ACTIVITY:
A faithful, word-for-word copy of the data below is required, without pictures.

INFORMATION SHOWN:
=== Begin Enclosure ===
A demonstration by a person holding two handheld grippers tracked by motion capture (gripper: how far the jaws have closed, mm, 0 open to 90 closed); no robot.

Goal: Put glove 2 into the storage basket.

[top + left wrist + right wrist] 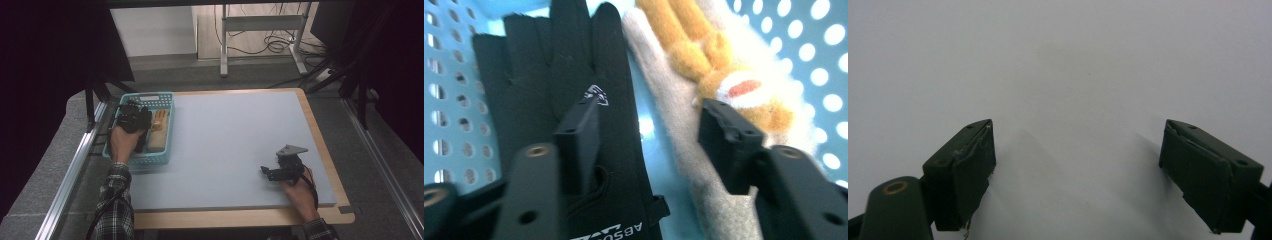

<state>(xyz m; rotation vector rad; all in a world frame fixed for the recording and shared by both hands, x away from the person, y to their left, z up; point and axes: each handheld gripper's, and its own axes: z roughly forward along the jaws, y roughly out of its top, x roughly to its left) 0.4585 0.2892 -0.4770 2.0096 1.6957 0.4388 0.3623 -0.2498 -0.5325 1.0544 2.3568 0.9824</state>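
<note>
Glove (559, 75), black, lay lengthwise in basket (167, 100), fingers pointing away; left hand-held gripper (649, 127) part-open above, gripping nothing.

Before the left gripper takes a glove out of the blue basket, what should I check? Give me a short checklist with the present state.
1. Left gripper over basket: ok.
2. Its jaws open, nothing pinched: ok.
3. Black glove reachable, lying flat: ok.
4. Beige glove apart from the black glove: not ok, they lie side by side, touching.
5. Right gripper away from the basket, open over bare table: ok.
6. Anything under the gloves: cannot tell.
</note>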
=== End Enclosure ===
ANSWER TO THIS EXERCISE:
A demonstration by a person holding two handheld grippers tracked by motion capture (gripper: how far the jaws have closed, mm, 0 open to 90 closed); no robot.

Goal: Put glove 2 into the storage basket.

[top + left wrist + right wrist] 

<state>(xyz m; rotation vector rad; all in a world frame fixed for the recording and shared by both hands, x away from the person, y to their left, z up; point and axes: each handheld gripper's, and its own axes: z roughly forward along the jaws, y roughly out of its top, x roughly to its left) 0.4585 0.2892 -0.4770 2.0096 1.6957 0.4388 0.3623 -0.2498 -0.5325 1.0544 2.3568 0.9824</state>
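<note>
Glove (559, 75), black, lay lengthwise in basket (167, 100), fingers pointing away; left hand-held gripper (649, 127) part-open above, gripping nothing.

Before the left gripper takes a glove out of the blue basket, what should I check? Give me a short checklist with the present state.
1. Left gripper over basket: ok.
2. Its jaws open, nothing pinched: ok.
3. Black glove reachable, lying flat: ok.
4. Beige glove apart from the black glove: not ok, they lie side by side, touching.
5. Right gripper away from the basket, open over bare table: ok.
6. Anything under the gloves: cannot tell.
</note>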

The exercise contains nothing more.